Free Syrian Army issues military-led transition plan

AFP reports: Syria’s rebels distributed on Monday a “national salvation draft” proposal for a political transition in the country, bringing together military and civilian figures for a post-Bashar Al-Assad phase.

The draft by the joint command of the Free Syrian Army (FSA) proposes the establishment of a higher defence council charged with creating a presidential council, which in turn would bring together a total of six military and civilian figures to lead a future transition.

The proposal “meets all the revolution’s demands,” said the umbrella Military Council Joint Command, based in the central province of Homs.

When Syria’s uprising first turned into an armed insurgency, various factions of fighters generally had little or no coordination with each other as they separately battled President Assad’s forces.

This has changed with time, with the Joint Command, headed by Colonel Kassem Saadeddine, emerging as an increasingly representative coordination body for the FSA inside Syria.

Officially, the FSA is under the command of defected Colonel Riad al-Assaad, who is based in Turkey. However, FSA commanders inside Syria have frequently said they would not take orders from a leader based outside the strife-torn country.

The transition-phase higher defence council should include “all Military Council leaders in Syria’s cities and provinces, as well as all the high-profile defected officers and others who have contributed to the revolution,” the Joint Command statement said.

Among the proposed presidential council’s responsibilities would be “to put forward draft laws for referendum and (…) to restructure the security and military apparatus,” the statement said.

The FSA also envisaged “the development of solutions for civilians who took up arms during the revolution,” adding that they “could be incorporated in new security and military institutions.”

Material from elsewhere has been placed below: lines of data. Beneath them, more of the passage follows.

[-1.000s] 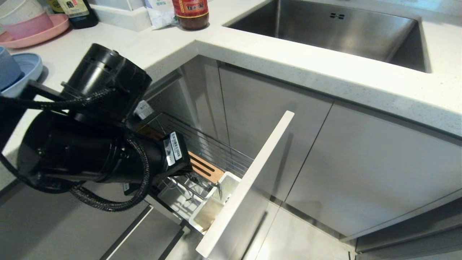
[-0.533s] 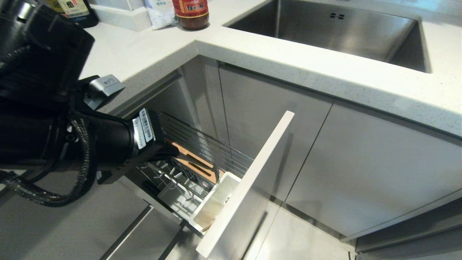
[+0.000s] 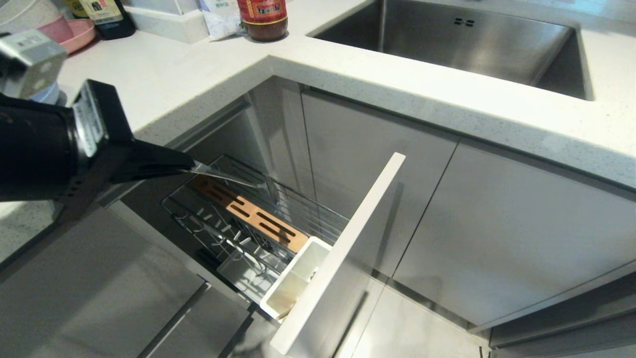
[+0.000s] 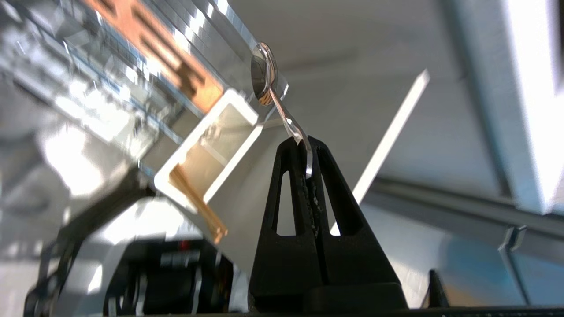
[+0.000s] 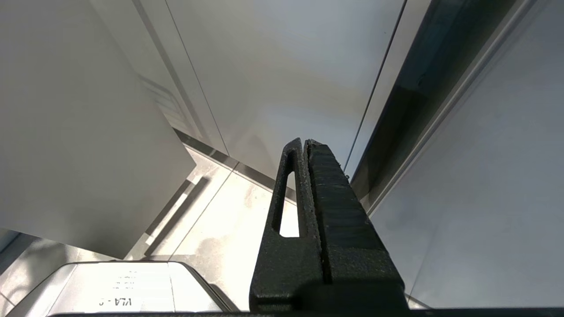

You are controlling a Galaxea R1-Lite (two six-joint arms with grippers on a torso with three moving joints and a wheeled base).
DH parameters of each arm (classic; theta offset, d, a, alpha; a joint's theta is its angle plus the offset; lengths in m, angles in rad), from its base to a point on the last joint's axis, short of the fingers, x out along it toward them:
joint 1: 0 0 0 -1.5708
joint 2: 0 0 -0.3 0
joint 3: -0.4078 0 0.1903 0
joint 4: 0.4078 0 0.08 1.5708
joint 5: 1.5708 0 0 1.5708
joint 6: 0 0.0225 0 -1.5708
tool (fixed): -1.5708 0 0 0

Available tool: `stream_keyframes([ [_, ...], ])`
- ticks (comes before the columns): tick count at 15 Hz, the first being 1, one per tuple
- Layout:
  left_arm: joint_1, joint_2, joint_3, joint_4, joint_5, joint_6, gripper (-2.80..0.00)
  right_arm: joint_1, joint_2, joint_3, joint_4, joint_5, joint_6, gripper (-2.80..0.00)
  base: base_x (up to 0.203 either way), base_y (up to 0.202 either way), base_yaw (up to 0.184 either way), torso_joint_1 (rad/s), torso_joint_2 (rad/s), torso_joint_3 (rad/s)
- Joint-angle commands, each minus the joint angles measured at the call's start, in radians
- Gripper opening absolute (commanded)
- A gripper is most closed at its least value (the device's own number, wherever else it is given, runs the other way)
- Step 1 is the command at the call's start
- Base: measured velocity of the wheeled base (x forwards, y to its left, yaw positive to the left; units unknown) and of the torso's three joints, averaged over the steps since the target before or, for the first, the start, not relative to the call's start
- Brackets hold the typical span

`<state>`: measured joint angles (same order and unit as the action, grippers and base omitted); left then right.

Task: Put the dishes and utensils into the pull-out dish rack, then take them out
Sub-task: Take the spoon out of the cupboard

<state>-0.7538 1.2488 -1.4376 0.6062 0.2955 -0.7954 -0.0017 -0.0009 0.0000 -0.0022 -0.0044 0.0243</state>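
Note:
My left gripper (image 3: 189, 166) is shut on the thin handle of the silver spoon (image 3: 226, 176), which juts out level above the pull-out dish rack (image 3: 208, 226). In the left wrist view the spoon's bowl (image 4: 263, 72) stands clear beyond the gripper (image 4: 304, 140). The rack is pulled out, showing its slotted wooden strip (image 3: 248, 214), white cutlery cup (image 3: 298, 271) and pale front panel (image 3: 348, 238). The wooden chopsticks (image 4: 200, 209) lie in the cup. A sliver of the light blue plate (image 3: 48, 94) shows behind my arm; the bowl is hidden. My right gripper (image 5: 305, 141) hangs shut and empty by the cabinet fronts.
The white counter (image 3: 348, 74) overhangs the rack, with a steel sink (image 3: 447, 40) at the back right. A sauce jar (image 3: 262, 17), a dark bottle (image 3: 107, 17) and a pink plate (image 3: 79, 32) with stacked bowls stand at the back left. Cabinet doors (image 3: 497, 223) close off the right.
My left arm has risen and drawn back to the left, lifting the spoon from down by the cutlery cup to above the rack. More of the rack now shows.

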Motion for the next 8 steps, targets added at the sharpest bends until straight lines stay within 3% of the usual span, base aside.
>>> stream_keyframes([
  [1, 0.006, -0.077, -0.030, 0.000, 0.039, 0.036, -2.80, 0.000, -0.003, 0.002, 0.000, 0.000, 0.000, -2.80, 0.000, 0.000, 0.000, 0.000, 0.00, 0.000],
  [3, 0.010, -0.107, -0.052, -0.002, 0.071, 0.059, -2.80, 0.000, -0.004, 0.002, 0.000, 0.000, 0.000, -2.80, 0.000, 0.000, 0.000, 0.000, 0.00, 0.000],
  [8, 0.075, -0.204, -0.131, -0.002, 0.077, 0.156, -2.80, 0.000, -0.002, 0.002, 0.001, 0.000, 0.000, -2.80, 0.000, 0.000, 0.000, 0.000, 0.00, 0.000],
])
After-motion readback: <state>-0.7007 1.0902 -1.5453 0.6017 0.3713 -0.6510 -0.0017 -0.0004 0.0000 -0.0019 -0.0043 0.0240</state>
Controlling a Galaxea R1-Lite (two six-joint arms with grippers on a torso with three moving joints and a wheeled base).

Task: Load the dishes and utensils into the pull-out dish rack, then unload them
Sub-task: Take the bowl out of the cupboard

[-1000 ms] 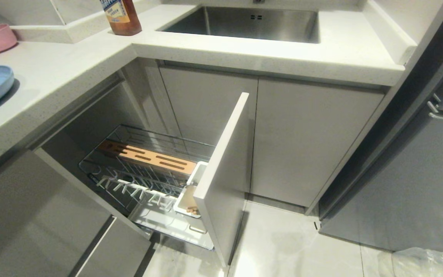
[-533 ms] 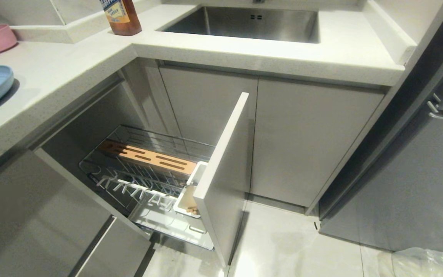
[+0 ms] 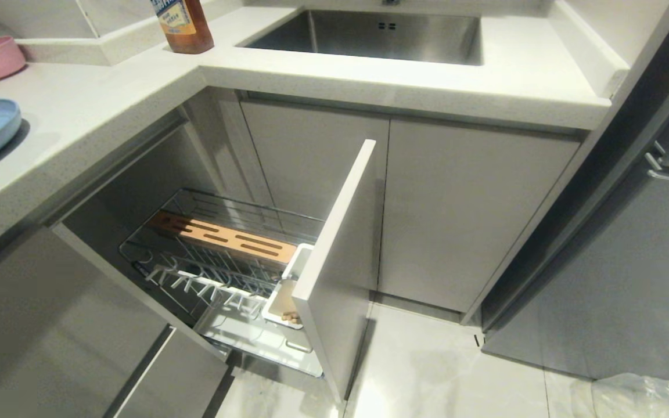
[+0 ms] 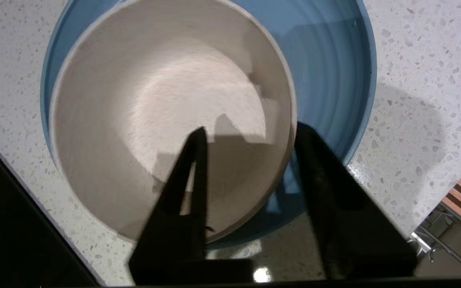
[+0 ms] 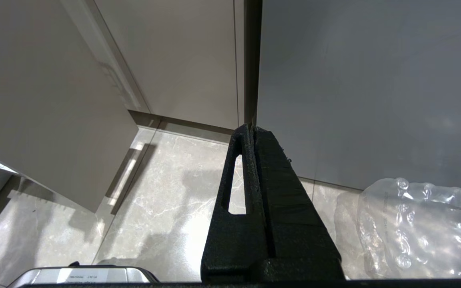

The transition would also feature the “establishment of a higher national council to protect the Syrian revolution,” whose role would be to “monitor the work of the executive.”

Alongside all major opposition forces — including activist networks the Syrian Revolution General Commission and the Local Coordination Committees — the FSA and the new national council should participate “in the creation of new institutions,” the statement said.

In the transition, the FSA should head both the interior and defence ministries, according to the draft. “The minister of presidential affairs should be a civilian appointed by the revolution’s military wing,” the statement added.

The draft aims to take Syria through “a safe and balanced transition period,” the FSA said, describing it as a “road map that can be accepted by all parties on the path to liberation and independence, and the building of a new Syria.”

The FSA also warned that “any government that is created anywhere… that lacks national and revolutionary legitimacy, that does not fully meet all the demands of the revolution, and that lacks the approval of the Joint Command and all the revolutionary forces on the ground, will not see the light.”